So, join us as we step back in time to explore the intriguing heritage of Columbia, Missouri, through its cherished historic buildings and cultural sites. In another article we will talk about the historical churches of Columbia.

A brief history of Columbia

Columbia, Missouri, has a rich history that traces back to its early inhabitants, the Mississippian culture and the Mound Builders.

When European explorers arrived, the Osage and Missouri Native Americans populated the area. In 1678, La Salle claimed the region for France. The Lewis and Clark Expedition journeyed through the area in 1803 along the Missouri River.

Columbia’s history as a city began with American pioneers from Kentucky and Virginia settling in the Boonslick region in the early 1800s. Prior to 1815, the settlement was limited to small log forts due to the threat of Native American attacks during the War of 1812.

After the war, settlers arrived by foot, horseback, and wagon, often bringing enslaved African Americans. By 1818, it was evident that the growing population required the creation of a new county, which led to the establishment of Boone County.

The town’s roots were secured as it became the county seat in 1821. Columbia was laid out in 1821, replacing the smaller Smithton, and became a prominent location on the Boone’s Lick Road.
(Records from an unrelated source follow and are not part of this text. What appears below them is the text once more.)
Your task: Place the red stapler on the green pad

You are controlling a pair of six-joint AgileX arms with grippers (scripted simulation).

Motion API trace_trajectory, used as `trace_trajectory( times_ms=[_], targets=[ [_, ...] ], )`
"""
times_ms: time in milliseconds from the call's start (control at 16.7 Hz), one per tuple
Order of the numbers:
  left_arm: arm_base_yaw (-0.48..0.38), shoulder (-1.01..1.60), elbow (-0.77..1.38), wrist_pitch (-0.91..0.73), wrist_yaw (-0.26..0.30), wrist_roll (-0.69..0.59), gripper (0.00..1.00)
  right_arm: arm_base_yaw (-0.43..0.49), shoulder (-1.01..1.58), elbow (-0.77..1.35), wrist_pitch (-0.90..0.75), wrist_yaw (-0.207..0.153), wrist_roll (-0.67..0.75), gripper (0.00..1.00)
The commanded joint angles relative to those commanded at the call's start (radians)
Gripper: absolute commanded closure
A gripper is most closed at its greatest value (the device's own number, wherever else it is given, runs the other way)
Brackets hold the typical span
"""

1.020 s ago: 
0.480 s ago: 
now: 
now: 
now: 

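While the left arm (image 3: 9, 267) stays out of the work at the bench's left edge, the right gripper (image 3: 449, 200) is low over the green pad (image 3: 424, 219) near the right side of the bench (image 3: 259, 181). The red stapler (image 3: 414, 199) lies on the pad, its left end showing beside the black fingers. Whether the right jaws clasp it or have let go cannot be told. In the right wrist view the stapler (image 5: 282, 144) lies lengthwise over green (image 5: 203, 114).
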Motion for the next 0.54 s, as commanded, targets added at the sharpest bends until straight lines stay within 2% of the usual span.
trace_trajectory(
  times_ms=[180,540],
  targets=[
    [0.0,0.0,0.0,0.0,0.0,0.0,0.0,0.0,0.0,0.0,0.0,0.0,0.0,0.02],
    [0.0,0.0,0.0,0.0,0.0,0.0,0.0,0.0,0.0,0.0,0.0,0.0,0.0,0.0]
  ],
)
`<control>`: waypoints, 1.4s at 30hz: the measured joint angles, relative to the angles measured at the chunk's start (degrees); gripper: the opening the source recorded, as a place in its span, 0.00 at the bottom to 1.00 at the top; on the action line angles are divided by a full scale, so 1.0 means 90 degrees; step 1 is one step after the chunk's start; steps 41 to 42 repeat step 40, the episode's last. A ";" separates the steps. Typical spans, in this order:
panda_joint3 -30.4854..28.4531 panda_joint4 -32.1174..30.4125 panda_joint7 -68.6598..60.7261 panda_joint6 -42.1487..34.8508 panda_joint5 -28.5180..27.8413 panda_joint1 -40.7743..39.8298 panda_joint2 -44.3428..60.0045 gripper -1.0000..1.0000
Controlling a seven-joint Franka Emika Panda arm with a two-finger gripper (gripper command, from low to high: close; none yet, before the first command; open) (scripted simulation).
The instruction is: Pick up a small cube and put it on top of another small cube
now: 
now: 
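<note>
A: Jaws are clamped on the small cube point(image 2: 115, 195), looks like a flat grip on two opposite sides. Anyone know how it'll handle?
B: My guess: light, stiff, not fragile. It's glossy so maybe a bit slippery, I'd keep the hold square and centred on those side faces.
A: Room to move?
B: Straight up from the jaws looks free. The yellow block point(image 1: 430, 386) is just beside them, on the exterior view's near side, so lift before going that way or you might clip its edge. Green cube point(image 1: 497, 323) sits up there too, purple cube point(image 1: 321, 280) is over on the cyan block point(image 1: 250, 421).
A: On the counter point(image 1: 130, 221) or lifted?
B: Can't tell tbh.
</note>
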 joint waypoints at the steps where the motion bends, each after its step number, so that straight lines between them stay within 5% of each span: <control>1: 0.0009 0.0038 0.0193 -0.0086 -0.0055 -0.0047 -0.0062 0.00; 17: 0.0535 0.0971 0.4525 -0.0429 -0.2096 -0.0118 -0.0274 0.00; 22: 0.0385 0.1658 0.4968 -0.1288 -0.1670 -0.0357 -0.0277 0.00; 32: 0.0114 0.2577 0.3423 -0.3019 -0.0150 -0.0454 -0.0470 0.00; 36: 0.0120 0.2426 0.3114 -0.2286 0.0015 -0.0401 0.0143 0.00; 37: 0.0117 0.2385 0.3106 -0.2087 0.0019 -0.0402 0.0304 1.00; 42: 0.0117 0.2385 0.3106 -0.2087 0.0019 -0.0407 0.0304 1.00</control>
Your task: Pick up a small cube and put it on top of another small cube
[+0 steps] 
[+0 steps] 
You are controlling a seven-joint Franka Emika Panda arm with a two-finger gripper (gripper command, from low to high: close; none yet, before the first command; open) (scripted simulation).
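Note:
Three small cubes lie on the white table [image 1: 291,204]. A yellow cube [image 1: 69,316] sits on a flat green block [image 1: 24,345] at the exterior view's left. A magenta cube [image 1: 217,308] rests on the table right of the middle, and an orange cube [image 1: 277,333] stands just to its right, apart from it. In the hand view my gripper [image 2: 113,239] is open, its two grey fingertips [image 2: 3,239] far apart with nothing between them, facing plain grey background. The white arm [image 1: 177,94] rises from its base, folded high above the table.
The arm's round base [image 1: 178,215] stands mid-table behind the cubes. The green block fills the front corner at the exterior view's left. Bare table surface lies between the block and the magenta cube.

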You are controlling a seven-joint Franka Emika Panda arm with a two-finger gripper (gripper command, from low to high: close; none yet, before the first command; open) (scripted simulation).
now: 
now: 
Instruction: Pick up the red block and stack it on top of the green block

Stephens College was established in 1833, followed by other educational institutions like Christian Female College. The city thrived as a stagecoach stop on the Santa Fe and Oregon trails, later benefiting from the Missouri-Kansas-Texas Railroad.

In 1822, the first hospital was set up, and the city saw the establishment of its first newspaper, theater, and agricultural fair by 1835. The population and wealth grew significantly by 1839. Columbia’s infrastructure was largely unscathed during the Civil War, though surrounding areas leaned pro-South. Reconstruction fueled the town’s expansion.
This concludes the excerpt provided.